Tuesday, July 31, 2007

Kata yang lahir dari hati yang sedang bergolak biasanya lebih lekat dan lebih menyala. Tidak demikian dengan kata yang diperas dari mengkalnya ide. Kata-kata jenis ini lebih cenderung hambar, lemah dan bahkan dibenci oleh sang penulis sekalipun.

Tapi jangan salah, bahkan sang Chairil Anwar pun pernah melahirkan puisi "mengkal", yang dibencinya pula. Perasaannya ini disampaikan dalam salah satu surat kepada H.B Jassin. Tetap saja, karena Chairil Anwar yang tulis, maka semengkal-mengkalnya puisi itu, abadi ia dalam sastra.

INI juga adalah kumpulan kata mengkal yang diperas dalam bilik temaram warnet di Makassar. INI adalah hasil dari hati yang sekarat saking hambarnya rasa di lubuknya.

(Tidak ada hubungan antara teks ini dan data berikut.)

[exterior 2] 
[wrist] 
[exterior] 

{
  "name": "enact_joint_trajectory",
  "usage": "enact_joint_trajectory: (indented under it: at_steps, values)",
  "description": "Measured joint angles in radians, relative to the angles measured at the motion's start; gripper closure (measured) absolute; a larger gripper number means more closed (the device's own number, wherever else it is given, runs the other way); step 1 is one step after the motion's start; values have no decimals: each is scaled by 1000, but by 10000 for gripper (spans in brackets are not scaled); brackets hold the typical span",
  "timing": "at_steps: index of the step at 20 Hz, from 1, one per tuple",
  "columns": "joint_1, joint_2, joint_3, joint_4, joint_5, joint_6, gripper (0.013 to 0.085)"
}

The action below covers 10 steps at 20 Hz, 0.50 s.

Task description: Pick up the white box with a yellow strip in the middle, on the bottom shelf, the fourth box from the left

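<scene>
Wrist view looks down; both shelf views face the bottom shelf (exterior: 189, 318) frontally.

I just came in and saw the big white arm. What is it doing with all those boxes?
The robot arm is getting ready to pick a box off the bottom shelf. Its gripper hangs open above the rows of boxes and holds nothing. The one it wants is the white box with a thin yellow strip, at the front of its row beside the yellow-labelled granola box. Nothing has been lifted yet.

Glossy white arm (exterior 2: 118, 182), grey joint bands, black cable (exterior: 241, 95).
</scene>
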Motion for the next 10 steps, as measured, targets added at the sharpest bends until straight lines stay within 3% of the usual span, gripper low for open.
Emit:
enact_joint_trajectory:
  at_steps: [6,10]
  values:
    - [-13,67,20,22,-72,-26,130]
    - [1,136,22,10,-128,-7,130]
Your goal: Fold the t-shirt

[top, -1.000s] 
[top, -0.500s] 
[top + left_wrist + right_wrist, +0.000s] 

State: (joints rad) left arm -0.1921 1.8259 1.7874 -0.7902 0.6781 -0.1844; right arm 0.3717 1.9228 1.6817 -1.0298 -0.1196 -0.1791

Tidak untuk apa-apa, bukan untuk siapa-siapa, hanya demi mempertahankan kewarasan dari kebosanan yang beracun dan sakit kepala akibat tidur 15 jam sehari.

Tuesday, July 03, 2007

Sekarang minggu ketiga, tepatnya hari Rabu. Sudah setengah jalan di bagian terakhir. Tinggal dua setengah minggu lagi sebelum tingkat 4 selesai.

Rasanya aku sudah jauh berjalan. Berjalan saja tanpa membawa pulang apa-apa. Kawan-kawanku pulang degan kepala tegak dan dada terbusung. Mereka sarjana. Mereka bekerja. Mereka merdeka.

Aku?

Masih di sini saja. Terjebak dalam rutinitas bis kuning jam setengah tujuh dan angkutan kota jam tiga sore. Tak ada apa-apa di antaranya.

Aku lelah. Aku ingin pulang. Padamu.

Tapi maukah kau menerimaku? Dua tahun lagi, katamu. Dua tahun lagi? Sanggupkah aku? Rasanya dua minggu lagi aku sekarat. Nyawa di ujung tebing. Waras di pinggir tubir.

Aku lelah dihela ke sana ke sini. Aku ingin berbaring. Baring saja bersamamu dan bercakap-cakap. Kita tidak begitu sering bercakap-cakap bukan? Betapa aku ingin bercerita padamu. Menularimu dengan jutaan kata dalam kepalaku yang bersipongang tiap saat. Lebih gaduh daripada sarang lebah yang sibuk meski diriku yang kau lihat dari luar hanyalah pohon berayun dihujani angin.